How to solve for exponent when adding fractions raised to unknown exponent?

Question

I'm sure this is probably an extremely simple problem but I'm stuck figuring this out.
For example:

$(\frac{1}{5})^{x} + (\frac{7}{10})^{x} = 1$

What would be the steps to solve for x?

Answer 1

This is a hard problem. There is no general closed form for $a^x + b^x = c$, and the best way is probably for you to use something like Newton's method to get an approximation. Here is a link to an answer outlining this

Answer 2

Both terms on the left side are decreasing functions in $x$. Note also that the left hand side is $2$ when $x=0$ and $0.9$ when $x=1$.

A binary search between $x=0$ and $x=1$ works.
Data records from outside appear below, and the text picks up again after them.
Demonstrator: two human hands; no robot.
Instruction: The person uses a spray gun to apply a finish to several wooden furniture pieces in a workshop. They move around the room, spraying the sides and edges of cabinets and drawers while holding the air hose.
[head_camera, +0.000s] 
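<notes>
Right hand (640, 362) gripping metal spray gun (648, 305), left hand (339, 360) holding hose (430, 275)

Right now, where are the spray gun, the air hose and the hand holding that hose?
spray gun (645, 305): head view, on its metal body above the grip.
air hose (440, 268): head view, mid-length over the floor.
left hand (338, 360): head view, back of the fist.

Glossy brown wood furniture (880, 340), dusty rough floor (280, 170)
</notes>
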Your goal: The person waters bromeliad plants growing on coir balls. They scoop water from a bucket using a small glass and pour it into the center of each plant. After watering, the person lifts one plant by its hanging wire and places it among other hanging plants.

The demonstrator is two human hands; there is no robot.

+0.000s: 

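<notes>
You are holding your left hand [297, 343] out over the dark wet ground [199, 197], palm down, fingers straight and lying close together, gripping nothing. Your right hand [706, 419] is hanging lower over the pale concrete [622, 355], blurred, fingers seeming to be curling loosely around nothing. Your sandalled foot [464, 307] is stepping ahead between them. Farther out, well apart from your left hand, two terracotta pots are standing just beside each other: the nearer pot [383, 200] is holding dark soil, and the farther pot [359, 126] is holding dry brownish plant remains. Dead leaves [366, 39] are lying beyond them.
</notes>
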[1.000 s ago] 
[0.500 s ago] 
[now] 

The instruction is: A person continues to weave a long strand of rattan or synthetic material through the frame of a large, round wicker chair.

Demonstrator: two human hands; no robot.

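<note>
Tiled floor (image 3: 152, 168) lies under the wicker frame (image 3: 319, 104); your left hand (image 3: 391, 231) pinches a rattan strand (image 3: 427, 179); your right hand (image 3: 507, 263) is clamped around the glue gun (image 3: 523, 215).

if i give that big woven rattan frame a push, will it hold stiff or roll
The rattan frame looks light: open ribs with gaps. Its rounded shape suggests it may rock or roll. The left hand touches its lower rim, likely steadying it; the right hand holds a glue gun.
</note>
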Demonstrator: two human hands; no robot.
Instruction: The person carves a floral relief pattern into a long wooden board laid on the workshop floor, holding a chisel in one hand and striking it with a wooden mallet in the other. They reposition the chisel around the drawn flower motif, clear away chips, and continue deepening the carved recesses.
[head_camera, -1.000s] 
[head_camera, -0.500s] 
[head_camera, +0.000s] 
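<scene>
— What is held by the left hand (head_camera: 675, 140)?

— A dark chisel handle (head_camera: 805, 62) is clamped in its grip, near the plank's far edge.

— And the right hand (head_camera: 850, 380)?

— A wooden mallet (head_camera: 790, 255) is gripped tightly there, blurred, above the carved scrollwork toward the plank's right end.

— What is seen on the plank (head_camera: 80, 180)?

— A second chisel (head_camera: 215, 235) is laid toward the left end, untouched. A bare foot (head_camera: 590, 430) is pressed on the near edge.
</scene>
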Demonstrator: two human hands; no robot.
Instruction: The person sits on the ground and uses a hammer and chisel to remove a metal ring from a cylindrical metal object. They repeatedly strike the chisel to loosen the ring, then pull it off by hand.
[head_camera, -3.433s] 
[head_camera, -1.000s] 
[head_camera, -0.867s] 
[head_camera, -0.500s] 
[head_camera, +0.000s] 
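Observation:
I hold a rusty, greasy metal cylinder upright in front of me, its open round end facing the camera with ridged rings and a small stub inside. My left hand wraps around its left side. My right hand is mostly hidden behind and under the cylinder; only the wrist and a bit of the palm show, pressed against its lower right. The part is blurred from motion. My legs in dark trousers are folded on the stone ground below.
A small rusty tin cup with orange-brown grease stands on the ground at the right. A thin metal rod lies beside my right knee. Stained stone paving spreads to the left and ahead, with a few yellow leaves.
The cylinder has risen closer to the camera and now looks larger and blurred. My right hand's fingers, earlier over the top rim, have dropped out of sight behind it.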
I'll show you how to do this semi-manually with Excel or some similar program.

Enter the following (column A is blank):

       A        B                         C
==================================================================
1               0                         =.2^B1 + .7^B1
2               1
3               =B2-A3*0.5*ABS(B2-B1)      

Fill down column C to Row 3, then fill down columns B and C down to about Row 40 or so, starting at Row 3.

Now, starting at Cell A3 and going down, enter $-1$ ("go down") if the value shown in column C is greater than $1$. Enter $1$ ("go up") if the value in column C is less than $1$.

By Cell A40, I found the answer to eleven significant figures: $0.83978030446$. (You may need to increase the number of significant figures shown in the cells to do this.)

Answer 3

As Brevan Ellefsen answered, Newton method as described in the link given is a very good candidate for solving this kind of equations.

Just for your curiosity, let us apply it to your case $$f(x)=(\frac{1}{5})^{x} + (\frac{7}{10})^{x} - 1$$ using $x_0=1$ since $f(0)=1$ and $f(1)=-\frac 1 {10}$. The successive iterates will then be $$x_1=0.825040253981992$$ $$x_2=0.839658576323164$$ $$x_3=0.839780296147214$$ $$x_4=0.839780304467821$$ which is the solution for fifteen significant figures.